* _ASSIGNMENT_
Scan the entries and copy each line where the word "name" is present.

Data excerpts
▬▬▬▬▬▬▬▬▬▬

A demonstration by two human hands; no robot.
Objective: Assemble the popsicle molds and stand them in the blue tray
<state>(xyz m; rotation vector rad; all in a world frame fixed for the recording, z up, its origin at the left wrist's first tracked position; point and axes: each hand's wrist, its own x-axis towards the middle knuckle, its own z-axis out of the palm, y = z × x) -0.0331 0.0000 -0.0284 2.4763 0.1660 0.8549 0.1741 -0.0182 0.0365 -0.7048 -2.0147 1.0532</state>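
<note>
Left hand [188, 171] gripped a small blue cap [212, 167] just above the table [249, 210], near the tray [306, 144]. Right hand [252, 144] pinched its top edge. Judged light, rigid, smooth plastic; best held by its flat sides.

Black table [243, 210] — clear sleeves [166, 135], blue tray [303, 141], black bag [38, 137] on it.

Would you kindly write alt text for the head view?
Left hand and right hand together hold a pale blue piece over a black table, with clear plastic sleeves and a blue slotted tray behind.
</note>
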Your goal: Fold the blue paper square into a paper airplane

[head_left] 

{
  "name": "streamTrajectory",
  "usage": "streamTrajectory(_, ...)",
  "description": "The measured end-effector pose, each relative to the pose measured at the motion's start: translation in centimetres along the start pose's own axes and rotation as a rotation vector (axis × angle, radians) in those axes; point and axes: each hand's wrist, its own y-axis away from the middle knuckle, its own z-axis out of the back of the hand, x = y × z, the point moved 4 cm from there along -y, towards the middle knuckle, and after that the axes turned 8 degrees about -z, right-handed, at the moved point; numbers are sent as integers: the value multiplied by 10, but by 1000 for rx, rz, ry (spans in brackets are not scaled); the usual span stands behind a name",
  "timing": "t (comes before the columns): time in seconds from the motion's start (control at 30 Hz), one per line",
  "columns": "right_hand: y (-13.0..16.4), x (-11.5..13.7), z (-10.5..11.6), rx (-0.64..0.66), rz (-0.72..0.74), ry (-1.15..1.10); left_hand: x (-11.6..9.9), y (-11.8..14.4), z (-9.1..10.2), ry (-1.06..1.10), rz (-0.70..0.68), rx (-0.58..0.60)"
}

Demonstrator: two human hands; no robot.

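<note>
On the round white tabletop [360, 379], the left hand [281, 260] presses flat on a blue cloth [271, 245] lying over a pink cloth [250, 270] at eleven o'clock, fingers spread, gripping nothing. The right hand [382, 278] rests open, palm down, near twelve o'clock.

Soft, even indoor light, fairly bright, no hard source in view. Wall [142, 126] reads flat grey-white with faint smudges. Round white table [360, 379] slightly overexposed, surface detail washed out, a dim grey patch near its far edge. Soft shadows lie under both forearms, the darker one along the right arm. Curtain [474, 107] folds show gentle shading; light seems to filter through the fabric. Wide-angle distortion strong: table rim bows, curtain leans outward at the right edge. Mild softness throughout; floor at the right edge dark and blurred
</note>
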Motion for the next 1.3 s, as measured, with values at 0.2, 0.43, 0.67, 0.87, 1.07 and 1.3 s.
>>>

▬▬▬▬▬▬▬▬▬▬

* _ANSWER FOR THE TASK_
  "name": "streamTrajectory",
  "description": "The measured end-effector pose, each relative to the pose measured at the motion's start: translation in centimetres along the start pose's own axes and rotation as a rotation vector (axis × angle, radians) in those axes; point and axes: each hand's wrist, its own y-axis away from the middle knuckle, its own z-axis out of the back of the hand, x = y × z, the point moved 4 cm from there along -y, towards the middle knuckle, and after that the axes turned 8 degrees about -z, right-handed, at the moved point; numbers are sent as integers: the value multiplied by 10, but by 1000 for rx, rz, ry (spans in brackets are not scaled); the usual span stands behind a name",

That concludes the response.